• Assignment
Which lines of the entries contain the string "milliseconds"? Copy each of them.

• Dataset extract
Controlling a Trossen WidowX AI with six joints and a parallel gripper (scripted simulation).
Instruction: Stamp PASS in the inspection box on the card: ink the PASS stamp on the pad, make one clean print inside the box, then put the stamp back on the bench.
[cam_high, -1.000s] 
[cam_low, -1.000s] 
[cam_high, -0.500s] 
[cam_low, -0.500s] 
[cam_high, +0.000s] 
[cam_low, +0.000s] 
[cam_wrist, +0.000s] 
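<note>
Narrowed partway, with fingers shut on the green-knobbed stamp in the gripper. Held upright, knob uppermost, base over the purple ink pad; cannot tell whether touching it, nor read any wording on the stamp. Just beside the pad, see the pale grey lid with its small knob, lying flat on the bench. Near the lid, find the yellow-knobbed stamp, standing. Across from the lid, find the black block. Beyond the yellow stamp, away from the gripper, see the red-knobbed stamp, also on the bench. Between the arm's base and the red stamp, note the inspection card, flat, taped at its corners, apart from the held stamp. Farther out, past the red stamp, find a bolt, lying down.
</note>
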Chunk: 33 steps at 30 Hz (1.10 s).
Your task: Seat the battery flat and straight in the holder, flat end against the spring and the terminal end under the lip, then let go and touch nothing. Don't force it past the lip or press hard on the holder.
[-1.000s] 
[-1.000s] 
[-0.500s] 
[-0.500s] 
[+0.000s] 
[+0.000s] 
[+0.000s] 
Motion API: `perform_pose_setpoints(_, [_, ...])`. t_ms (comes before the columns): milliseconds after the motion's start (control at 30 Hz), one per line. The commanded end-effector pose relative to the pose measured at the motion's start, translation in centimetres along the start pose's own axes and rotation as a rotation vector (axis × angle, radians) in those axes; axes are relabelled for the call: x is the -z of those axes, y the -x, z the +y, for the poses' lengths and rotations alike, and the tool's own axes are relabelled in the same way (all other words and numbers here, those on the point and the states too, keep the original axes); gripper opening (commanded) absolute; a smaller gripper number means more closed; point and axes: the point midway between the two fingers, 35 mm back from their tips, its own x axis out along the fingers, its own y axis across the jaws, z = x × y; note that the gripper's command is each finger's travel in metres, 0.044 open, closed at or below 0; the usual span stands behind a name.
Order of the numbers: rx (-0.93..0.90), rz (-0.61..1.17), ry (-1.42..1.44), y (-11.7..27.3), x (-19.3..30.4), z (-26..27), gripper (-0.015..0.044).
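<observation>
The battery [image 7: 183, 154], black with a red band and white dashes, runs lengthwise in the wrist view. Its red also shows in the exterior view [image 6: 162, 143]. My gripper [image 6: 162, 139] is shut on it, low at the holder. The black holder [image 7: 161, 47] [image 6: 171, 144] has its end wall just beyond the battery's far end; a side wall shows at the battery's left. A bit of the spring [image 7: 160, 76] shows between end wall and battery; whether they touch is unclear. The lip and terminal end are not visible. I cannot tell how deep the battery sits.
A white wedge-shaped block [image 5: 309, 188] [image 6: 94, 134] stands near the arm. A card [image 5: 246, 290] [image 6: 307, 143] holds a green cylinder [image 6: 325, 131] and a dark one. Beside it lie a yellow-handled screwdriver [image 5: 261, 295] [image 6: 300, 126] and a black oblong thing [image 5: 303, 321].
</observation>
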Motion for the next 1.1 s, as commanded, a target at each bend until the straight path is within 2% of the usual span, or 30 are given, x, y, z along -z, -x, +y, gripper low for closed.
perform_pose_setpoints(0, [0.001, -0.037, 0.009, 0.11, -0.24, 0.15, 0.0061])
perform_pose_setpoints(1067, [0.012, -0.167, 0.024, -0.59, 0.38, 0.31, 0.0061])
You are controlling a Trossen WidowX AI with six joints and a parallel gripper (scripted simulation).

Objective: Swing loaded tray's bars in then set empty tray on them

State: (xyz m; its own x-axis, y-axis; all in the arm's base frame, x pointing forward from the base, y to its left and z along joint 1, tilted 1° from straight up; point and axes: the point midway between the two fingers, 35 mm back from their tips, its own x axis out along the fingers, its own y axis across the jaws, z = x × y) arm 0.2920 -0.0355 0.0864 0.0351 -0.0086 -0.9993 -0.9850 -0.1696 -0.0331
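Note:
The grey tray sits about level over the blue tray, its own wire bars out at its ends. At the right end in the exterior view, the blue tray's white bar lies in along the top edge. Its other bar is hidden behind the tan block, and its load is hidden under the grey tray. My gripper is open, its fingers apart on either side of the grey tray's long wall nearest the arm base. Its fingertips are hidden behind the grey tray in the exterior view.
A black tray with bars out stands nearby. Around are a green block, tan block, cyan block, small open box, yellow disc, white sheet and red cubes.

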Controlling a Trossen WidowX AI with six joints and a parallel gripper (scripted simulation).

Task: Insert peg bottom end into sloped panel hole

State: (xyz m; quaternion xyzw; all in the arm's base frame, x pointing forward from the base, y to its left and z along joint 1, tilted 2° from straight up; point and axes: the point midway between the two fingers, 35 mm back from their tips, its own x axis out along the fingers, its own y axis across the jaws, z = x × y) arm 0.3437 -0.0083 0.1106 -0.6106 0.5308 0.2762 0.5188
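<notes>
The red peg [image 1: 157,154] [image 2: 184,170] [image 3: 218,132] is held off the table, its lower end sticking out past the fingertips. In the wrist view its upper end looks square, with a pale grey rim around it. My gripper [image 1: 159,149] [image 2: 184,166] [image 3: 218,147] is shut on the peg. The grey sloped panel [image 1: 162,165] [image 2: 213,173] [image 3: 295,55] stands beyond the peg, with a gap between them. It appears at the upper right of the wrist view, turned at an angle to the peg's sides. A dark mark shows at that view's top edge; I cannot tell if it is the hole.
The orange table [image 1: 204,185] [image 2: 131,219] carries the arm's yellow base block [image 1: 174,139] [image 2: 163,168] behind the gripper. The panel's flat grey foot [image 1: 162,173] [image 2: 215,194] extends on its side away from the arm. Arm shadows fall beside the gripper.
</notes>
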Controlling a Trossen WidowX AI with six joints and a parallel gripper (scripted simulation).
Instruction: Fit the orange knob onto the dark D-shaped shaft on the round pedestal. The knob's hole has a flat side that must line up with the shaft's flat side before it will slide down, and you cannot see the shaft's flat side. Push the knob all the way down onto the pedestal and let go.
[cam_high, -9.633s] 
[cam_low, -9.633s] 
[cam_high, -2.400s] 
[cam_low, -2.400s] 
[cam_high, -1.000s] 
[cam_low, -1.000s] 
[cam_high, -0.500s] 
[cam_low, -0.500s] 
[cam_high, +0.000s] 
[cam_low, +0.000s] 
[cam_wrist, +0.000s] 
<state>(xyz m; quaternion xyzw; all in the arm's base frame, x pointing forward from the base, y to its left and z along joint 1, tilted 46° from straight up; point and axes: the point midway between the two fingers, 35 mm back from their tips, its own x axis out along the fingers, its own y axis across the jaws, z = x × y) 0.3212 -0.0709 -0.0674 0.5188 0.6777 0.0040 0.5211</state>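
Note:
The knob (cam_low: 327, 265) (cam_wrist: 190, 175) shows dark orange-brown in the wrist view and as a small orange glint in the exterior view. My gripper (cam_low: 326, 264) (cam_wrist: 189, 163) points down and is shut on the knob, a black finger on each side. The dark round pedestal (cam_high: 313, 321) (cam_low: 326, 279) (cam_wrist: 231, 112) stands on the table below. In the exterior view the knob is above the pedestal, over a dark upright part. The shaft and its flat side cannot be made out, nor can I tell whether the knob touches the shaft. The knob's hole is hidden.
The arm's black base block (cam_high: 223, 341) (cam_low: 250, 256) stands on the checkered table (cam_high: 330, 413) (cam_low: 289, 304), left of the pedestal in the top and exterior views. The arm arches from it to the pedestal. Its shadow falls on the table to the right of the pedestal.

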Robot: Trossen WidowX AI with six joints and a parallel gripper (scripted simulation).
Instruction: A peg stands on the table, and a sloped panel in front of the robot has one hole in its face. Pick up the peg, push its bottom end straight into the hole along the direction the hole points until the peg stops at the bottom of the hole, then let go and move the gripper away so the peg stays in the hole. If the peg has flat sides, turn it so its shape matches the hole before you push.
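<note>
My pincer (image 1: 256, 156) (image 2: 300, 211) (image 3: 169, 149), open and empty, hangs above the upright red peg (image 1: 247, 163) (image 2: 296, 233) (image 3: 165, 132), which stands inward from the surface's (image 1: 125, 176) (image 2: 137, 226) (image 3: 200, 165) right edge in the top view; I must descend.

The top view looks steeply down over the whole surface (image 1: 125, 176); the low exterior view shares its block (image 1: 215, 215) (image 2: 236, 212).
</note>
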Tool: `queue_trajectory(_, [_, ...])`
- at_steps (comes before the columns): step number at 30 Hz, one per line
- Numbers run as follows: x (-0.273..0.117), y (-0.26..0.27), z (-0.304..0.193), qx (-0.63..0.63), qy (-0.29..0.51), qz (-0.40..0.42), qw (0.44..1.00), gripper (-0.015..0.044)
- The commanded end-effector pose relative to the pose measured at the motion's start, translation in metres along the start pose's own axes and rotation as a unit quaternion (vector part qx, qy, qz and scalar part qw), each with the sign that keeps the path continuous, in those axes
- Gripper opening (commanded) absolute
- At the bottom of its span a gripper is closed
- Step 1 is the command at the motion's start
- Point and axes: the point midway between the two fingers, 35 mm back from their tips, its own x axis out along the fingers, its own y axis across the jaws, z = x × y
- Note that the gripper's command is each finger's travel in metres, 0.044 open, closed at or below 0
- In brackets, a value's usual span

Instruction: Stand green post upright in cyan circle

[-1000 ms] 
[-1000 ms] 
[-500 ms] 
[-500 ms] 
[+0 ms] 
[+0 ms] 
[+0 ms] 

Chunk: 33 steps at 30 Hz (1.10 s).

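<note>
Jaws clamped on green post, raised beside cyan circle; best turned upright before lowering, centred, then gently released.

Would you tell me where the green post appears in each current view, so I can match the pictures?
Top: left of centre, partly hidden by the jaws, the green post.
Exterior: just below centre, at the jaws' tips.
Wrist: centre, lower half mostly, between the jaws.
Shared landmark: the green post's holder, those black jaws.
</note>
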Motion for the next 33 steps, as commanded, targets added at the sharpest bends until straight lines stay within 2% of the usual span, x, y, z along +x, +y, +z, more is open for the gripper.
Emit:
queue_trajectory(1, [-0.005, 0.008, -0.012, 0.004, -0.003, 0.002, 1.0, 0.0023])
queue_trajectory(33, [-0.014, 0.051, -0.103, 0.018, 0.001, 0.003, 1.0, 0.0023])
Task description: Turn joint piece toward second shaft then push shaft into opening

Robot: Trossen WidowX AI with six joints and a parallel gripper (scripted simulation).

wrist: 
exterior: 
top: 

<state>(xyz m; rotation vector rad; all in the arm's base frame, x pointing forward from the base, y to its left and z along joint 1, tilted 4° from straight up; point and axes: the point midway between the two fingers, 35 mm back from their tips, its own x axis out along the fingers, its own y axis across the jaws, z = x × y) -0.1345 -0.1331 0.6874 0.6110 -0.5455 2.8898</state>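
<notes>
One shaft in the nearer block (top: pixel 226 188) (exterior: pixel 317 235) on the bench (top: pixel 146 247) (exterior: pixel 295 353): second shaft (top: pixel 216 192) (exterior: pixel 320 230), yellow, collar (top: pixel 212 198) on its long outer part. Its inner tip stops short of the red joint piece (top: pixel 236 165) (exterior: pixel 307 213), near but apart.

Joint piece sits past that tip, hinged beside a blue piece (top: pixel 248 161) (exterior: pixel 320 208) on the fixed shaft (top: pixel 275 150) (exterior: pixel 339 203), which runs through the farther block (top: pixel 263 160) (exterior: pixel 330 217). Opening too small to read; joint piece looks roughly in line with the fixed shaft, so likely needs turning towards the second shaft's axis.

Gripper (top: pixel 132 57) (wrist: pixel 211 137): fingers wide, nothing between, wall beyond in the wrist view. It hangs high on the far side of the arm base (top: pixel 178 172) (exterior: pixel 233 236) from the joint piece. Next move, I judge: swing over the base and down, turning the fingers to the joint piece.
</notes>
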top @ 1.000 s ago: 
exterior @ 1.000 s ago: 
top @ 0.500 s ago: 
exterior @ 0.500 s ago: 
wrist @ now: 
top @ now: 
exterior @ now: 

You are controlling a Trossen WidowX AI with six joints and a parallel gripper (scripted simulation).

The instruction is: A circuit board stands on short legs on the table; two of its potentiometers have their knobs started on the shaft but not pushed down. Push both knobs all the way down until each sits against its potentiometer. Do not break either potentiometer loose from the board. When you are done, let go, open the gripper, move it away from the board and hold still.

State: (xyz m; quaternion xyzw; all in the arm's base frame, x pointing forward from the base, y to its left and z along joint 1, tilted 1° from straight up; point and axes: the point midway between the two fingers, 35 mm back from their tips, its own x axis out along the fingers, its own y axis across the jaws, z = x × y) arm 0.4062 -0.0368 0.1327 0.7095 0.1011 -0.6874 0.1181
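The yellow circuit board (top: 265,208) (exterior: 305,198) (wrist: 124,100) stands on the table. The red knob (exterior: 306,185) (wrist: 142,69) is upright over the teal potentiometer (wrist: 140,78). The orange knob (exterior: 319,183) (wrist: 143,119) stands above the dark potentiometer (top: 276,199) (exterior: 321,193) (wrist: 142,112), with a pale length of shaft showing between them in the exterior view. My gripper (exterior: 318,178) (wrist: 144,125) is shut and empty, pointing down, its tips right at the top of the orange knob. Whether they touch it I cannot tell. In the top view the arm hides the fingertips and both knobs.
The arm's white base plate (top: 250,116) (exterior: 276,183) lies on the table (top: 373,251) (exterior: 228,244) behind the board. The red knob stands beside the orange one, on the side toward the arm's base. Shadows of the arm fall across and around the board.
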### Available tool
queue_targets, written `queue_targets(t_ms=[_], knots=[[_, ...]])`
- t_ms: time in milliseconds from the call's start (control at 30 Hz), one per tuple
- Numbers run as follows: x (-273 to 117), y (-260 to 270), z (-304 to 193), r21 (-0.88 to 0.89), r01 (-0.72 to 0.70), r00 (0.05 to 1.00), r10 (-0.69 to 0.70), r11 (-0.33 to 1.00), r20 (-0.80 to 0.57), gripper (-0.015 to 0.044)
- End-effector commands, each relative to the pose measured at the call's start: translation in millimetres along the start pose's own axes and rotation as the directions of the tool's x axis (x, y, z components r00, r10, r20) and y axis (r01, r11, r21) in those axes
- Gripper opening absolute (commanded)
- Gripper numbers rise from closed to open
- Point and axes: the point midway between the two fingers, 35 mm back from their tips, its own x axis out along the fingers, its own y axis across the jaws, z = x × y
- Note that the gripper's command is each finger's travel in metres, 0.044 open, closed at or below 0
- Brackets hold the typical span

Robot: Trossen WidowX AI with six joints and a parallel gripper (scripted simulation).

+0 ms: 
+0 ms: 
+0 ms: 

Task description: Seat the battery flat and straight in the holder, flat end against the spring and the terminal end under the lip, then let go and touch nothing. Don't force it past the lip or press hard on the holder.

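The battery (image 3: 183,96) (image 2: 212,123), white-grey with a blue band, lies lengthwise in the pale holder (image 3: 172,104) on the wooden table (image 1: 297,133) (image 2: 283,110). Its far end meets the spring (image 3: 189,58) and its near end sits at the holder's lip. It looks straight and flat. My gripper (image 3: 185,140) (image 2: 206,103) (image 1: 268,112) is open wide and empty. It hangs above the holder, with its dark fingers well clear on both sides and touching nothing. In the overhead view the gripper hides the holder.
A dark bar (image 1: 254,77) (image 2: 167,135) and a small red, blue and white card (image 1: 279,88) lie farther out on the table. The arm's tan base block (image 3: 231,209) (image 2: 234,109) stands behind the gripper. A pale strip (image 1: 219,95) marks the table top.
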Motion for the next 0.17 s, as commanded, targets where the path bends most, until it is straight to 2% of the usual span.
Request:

• Solution to the problem
Motion API: `perform_pose_setpoints(_, [_, ...])`. t_ms (comes before the columns): milliseconds after the motion's start (control at 30 Hz), one per line. The commanded end-effector pose relative to the pose measured at the motion's start, translation in centimetres along the start pose's own axes and rotation as a rotation vector (axis × angle, radians) in those axes; axes are relabelled for the call: x is the -z of those axes, y the -x, z the +y, for the poses' lengths and rotations alike, and the tool's own axes are relabelled in the same way (all other words and numbers here, those on the point and the states too, keep the original axes); gripper opening (commanded) absolute; a smaller gripper number means more closed; point and axes: the point midway between the two fingers, 35 mm back from their tips, its own x axis out along the fingers, its own y axis across the jaws, z = x × y; note that the gripper's command is each finger's travel in metres, 0.044 open, closed at or below 0; the usual span stands behind a name.
- t_ms: time in milliseconds from the call's start (control at 30 Hz), one per tuple

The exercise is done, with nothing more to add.